Section 8.4 Successors and Assigns. The provisions of this Agreement shall be binding upon and inure to the benefit of the parties and
their respective successors and assigns; provided, that no party may assign, delegate or otherwise transfer any of its rights or obligations under this Agreement without the prior written consent of each other party, and any purported
assignment, delegation or transfer of rights or obligations under this Agreement in violation of this provision shall be null and void ab initio; provided, however, that Buyer may assign
all or any portion of its rights and obligations under this Agreement without such consent to an Affiliate of Buyer with written notice thereof to Seller delivered within five (5) Business Days of such assignment; provided, further,
that notwithstanding such assignment, Buyer shall remain liable for all of Buyer’s liabilities and obligations hereunder.
Section 8.5 Governing Law; Jurisdiction.
(a) This Agreement, and all disputes, claims or causes of action (whether in contract or tort or otherwise) that may be based upon, arise out of or relate to this Agreement, the transactions
contemplated by this Agreement, or the negotiation, execution or performance of this Agreement (including any dispute, claim or cause of action based upon, arising out of or related to any representation or warranty made in or in connection with
this Agreement), shall be governed by and construed in accordance with the laws of State of Delaware without reference to its choice of law provisions (including with respect to the applicable statute of limitations).
(b) Any Proceeding against any party to this Agreement arising out of or in any way relating to this Agreement shall be brought in the Delaware Court of Chancery, and, if the Delaware Court
of Chancery declines to exercise jurisdiction over any such Proceeding, in any federal or state court located in Wilmington, Delaware and each of the parties hereby submits to the exclusive jurisdiction of such courts (and their respective
appellate courts) (collectively, the “Chosen Courts”) for the purpose of any such Proceeding; provided, that a final judgment in any such action shall be conclusive and may be enforced in other
jurisdictions by suit on the judgment or in any other manner provided by Applicable Law.
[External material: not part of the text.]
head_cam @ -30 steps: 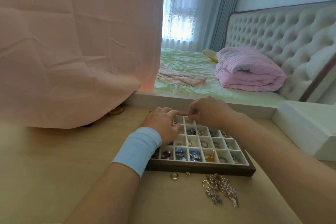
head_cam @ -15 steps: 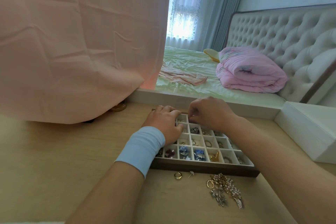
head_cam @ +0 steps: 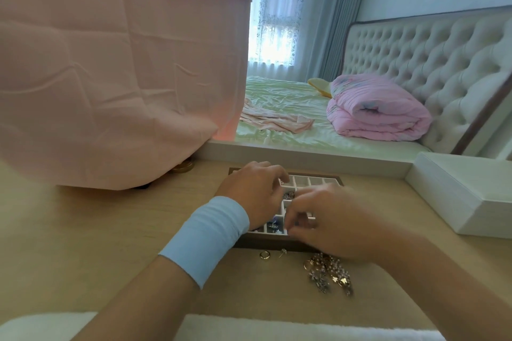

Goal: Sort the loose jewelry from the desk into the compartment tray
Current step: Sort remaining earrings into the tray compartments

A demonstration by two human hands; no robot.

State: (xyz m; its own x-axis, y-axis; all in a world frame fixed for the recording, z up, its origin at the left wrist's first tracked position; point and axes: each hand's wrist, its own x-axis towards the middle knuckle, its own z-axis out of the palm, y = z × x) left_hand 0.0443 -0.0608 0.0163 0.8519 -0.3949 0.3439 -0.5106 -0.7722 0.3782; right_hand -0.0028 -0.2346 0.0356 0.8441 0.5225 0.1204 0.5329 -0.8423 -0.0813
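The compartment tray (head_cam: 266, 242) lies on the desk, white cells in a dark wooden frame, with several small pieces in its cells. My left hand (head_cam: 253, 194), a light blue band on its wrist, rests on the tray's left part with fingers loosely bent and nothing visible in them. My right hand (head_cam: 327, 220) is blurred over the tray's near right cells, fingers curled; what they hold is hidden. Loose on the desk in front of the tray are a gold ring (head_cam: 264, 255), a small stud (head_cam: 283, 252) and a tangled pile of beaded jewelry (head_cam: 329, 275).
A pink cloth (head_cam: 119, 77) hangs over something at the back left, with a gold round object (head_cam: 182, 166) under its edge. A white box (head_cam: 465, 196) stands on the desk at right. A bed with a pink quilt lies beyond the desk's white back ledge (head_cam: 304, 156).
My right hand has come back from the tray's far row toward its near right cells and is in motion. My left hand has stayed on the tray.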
Each party irrevocably and unconditionally agrees not to assert (i) any objection which it may ever have to the laying of venue of any such action in the
Chosen Courts, (ii) any claim that any such action brought in any such court has been brought in an inconvenient forum and (iii) any claim that such court does not have jurisdiction with respect to such action. To
the extent that service of process by mail is permitted by Applicable Law, each party irrevocably consents to the service of process in any such action in such courts by the mailing of such process by registered or certified mail, postage
prepaid, at its address for notices provided for herein. Without limiting the foregoing, each party agrees that service of process on such party as provided in Section 8.2 shall be deemed effective service of process on such party.
Nothing in this Section 8.5, however, shall affect the right of any party to serve legal process in any other manner permitted by Applicable Law.
Section 8.6 Waiver of Jury Trial. EACH OF THE PARTIES HEREBY IRREVOCABLY WAIVES ANY AND ALL RIGHT TO TRIAL BY JURY IN ANY PROCEEDING
ARISING OUT OF OR RELATED TO THIS AGREEMENT OR THE TRANSACTIONS CONTEMPLATED HEREBY.
Section 8.7 Counterparts; Effectiveness; Third-Party Beneficiaries. This Agreement may be signed in any number of counterparts, each of
which shall be an original, with the same effect as if the signatures thereto and hereto were upon the same instrument. This Agreement shall become effective when each party shall have received a counterpart hereof signed by the other parties.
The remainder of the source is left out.